Data in this exercise:
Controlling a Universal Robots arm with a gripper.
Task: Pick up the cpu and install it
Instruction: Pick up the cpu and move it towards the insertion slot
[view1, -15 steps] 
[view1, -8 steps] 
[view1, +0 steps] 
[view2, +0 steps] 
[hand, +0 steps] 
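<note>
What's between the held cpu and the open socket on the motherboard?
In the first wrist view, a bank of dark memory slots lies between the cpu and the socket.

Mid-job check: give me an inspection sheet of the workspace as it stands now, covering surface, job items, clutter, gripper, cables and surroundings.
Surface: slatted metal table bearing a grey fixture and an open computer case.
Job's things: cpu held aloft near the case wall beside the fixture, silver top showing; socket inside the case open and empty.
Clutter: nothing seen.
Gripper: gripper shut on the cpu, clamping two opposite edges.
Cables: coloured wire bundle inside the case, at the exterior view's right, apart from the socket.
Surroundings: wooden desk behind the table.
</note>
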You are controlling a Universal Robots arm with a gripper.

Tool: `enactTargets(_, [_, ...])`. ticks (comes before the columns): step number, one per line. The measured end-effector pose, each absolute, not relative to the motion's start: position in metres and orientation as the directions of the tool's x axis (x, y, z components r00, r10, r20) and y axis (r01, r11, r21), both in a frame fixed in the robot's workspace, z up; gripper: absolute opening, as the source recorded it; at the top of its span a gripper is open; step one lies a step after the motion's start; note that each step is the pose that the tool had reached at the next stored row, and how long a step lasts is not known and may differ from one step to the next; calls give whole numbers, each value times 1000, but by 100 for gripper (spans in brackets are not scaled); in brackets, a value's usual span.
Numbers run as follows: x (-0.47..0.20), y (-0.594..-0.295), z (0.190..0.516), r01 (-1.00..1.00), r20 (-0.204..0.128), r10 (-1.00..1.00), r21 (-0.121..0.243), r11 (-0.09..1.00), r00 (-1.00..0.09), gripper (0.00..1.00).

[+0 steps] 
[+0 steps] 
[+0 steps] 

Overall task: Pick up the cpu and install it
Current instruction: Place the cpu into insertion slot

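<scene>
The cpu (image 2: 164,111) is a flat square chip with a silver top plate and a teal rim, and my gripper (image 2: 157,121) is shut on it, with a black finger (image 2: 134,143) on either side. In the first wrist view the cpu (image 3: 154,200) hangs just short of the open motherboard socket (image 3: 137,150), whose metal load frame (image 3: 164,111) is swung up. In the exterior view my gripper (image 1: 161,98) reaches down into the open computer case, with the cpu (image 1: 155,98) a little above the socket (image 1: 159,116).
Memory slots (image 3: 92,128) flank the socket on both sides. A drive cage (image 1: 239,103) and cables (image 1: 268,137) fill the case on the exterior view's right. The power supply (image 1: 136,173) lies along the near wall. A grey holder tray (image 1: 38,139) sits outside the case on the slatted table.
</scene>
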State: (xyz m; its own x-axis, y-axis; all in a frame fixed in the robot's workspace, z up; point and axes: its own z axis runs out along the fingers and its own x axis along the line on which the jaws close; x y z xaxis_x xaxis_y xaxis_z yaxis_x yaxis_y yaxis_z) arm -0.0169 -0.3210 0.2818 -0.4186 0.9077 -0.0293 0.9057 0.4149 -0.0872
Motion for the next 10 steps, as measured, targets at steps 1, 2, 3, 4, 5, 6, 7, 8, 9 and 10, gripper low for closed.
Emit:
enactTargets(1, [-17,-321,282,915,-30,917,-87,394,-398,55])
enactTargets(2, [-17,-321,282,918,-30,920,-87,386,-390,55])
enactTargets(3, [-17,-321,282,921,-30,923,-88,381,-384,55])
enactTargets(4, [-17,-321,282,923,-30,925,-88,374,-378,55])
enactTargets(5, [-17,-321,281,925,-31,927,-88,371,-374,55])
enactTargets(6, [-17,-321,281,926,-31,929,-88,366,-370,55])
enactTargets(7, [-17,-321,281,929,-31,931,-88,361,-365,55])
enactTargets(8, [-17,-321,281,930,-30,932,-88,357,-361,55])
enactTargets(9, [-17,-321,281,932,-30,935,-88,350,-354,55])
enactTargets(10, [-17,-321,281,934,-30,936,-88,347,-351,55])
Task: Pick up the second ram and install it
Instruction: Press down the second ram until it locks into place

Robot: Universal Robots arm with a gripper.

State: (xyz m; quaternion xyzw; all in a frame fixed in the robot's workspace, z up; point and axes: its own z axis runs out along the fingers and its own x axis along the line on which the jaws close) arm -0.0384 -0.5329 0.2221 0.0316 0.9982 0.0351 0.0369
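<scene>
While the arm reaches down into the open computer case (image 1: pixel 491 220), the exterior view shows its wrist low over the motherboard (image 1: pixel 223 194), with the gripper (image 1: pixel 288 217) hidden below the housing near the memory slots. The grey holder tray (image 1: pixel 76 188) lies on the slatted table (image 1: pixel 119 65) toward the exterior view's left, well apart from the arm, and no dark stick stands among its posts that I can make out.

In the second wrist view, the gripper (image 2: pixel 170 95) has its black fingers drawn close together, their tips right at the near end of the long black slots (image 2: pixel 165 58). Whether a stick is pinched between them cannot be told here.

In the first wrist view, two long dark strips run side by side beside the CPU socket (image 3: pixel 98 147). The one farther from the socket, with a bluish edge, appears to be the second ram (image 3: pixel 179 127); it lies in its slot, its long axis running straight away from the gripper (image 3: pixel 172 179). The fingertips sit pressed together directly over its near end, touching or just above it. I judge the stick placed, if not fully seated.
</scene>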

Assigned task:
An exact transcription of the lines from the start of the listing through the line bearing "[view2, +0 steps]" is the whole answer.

Solution for this exercise:
Controlling a Universal Robots arm with a gripper.
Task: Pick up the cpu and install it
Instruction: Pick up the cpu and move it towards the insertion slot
[view1, -15 steps] 
[view1, -8 steps] 
[view1, +0 steps] 
[view2, +0 steps] 

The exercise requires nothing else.